Certains textes ont le pouvoir magique d’invoquer les souvenirs de ce qu’on n’a pas vécu, nous rendant nostalgiques d’histoires n’étant pas les nôtres. Ainsi ces trois nouvelles de Karim Kattan (né en 1989 à Jérusalem). Trois épopées, simples comme des énigmes palestiniennes. Trois récits qui vous transmettent coup à coup la mélancolie des hôtels protégés de Gaza – ceux-là mêmes qui « semblent pouvoir repousser la catastrophe », ces « hôtel(s) hors du temps ultramoderne et antique » – puis la mémoire d’une femme dont la Palestine natale fut longtemps recroquevillée dans un appartement de Bombay – une mémoire fragile et pigmentée, que le narrateur restitue en un kaléidoscope de visions nomades, de Bethléem à Omdurman –, et enfin la grâce, triste ou même pas, d’une Shéhérazade exilée à Londres qui, sans complaisance au mystère, voudrait juste qu’on se raconte des histoires avant la fin du monde.
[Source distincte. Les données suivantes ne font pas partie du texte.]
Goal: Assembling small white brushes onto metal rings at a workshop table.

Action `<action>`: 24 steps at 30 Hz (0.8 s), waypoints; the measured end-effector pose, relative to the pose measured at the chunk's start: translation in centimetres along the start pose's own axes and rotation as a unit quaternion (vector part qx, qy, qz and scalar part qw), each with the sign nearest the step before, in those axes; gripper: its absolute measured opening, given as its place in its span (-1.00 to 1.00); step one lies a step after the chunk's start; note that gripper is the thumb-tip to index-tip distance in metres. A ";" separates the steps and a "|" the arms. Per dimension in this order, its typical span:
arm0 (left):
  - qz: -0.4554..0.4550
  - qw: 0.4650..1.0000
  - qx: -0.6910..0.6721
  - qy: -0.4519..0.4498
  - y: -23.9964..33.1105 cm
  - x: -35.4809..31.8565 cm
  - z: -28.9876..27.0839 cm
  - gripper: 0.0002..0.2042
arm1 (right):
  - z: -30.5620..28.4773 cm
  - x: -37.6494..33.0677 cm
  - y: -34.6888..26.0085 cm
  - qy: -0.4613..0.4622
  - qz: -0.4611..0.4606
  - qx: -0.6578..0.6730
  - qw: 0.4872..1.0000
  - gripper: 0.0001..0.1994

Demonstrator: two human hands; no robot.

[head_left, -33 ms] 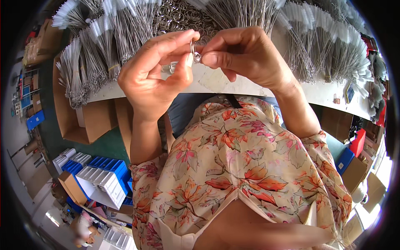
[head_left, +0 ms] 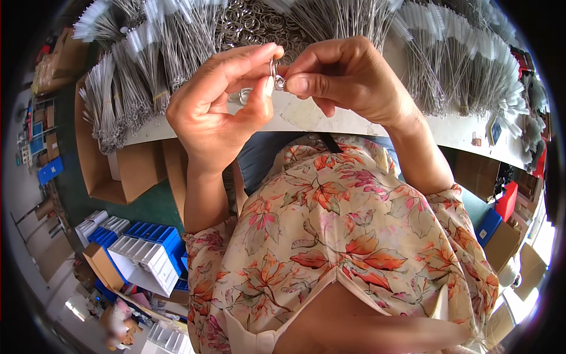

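Observation:
Between the thumb and index finger of my left hand [head_left: 223, 109] stands a metal key ring [head_left: 273, 66], seen nearly edge-on. My right hand [head_left: 354, 79] pinches at a small metal loop [head_left: 279, 82] touching the ring's lower side; the fingertips partly hide it, and whether the two are linked I cannot tell. Both hands are closed and meet above the table's near edge. A pile of loose metal rings [head_left: 250, 26] lies just beyond them. Under my left hand a small shiny item [head_left: 243, 94] shows between the fingers, too covered to name.
Bundles of wire-handled brushes with white bristles [head_left: 147, 53] lie on the white table [head_left: 377, 121] at left, and more brushes [head_left: 460, 65] at right. An open cardboard box [head_left: 127, 177] stands below the left edge. Blue and white plastic bins [head_left: 144, 259] sit behind, lower left.

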State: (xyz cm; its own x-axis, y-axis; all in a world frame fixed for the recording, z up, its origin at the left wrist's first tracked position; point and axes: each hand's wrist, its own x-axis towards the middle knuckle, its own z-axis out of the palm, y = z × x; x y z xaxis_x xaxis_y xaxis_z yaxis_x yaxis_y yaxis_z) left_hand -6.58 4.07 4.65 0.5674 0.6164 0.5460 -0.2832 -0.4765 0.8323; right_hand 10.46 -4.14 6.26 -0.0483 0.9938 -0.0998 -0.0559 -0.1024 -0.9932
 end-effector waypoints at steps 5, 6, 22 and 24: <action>-0.183 0.973 -0.129 -0.048 0.4 0.7 -0.6 -0.76 | -0.5 -0.3 0.0 -0.063 0.074 0.174 0.980 -0.82; -0.182 0.974 -0.127 -0.045 0.3 0.7 -0.8 -0.76 | -0.4 -0.3 0.1 -0.064 0.075 0.201 0.975 -0.82; -0.259 0.886 0.377 0.080 -7.1 5.2 -8.2 -0.84 | 2.5 -2.2 11.3 0.054 -0.296 -0.549 0.780 -0.75; -0.319 0.793 0.519 -0.003 -8.4 5.7 -7.8 -0.80 | 2.4 -2.0 10.7 0.040 -0.293 -0.529 0.796 -0.77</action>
State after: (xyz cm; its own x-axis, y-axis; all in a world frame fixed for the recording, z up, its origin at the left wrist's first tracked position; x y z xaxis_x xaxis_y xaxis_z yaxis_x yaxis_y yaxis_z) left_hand -7.02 16.48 1.52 0.3447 0.9377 0.0429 0.8498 -0.3312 0.4101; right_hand 7.59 -7.34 -4.07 -0.2569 0.8618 0.4374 0.8267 0.4304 -0.3625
Des contes intimes et politiques à la fois, fleuris et désastrés, travaillés de l’intérieur par le souvenir des bananeraies de Jéricho ou des forêts qui brûlent à Haïfa, des récits faits d’odeurs de végétaux et de langues échangées dans le secret à Jérusalem. Des histoires comme celles de cette Shéhérazade, terres de substitution où habiter quand on n’a plus de chez soi sécurisé. Mille et une pourquoi pas, mais d’abord, préliminaires pour un verger futur, commençons par ces trois-là.
Blandine Rinkel
Préliminaires pour un verger futur, de Karim Kattan
Elyzad, 128 pages, 19 €
Domaine français Une terre à fleurir
novembre 2017 | Le Matricule des Anges n°188
| par
Blandine Rinkel
Un livre
Une terre à fleurir
Par
Blandine Rinkel
Le Matricule des Anges n°188
, novembre 2017.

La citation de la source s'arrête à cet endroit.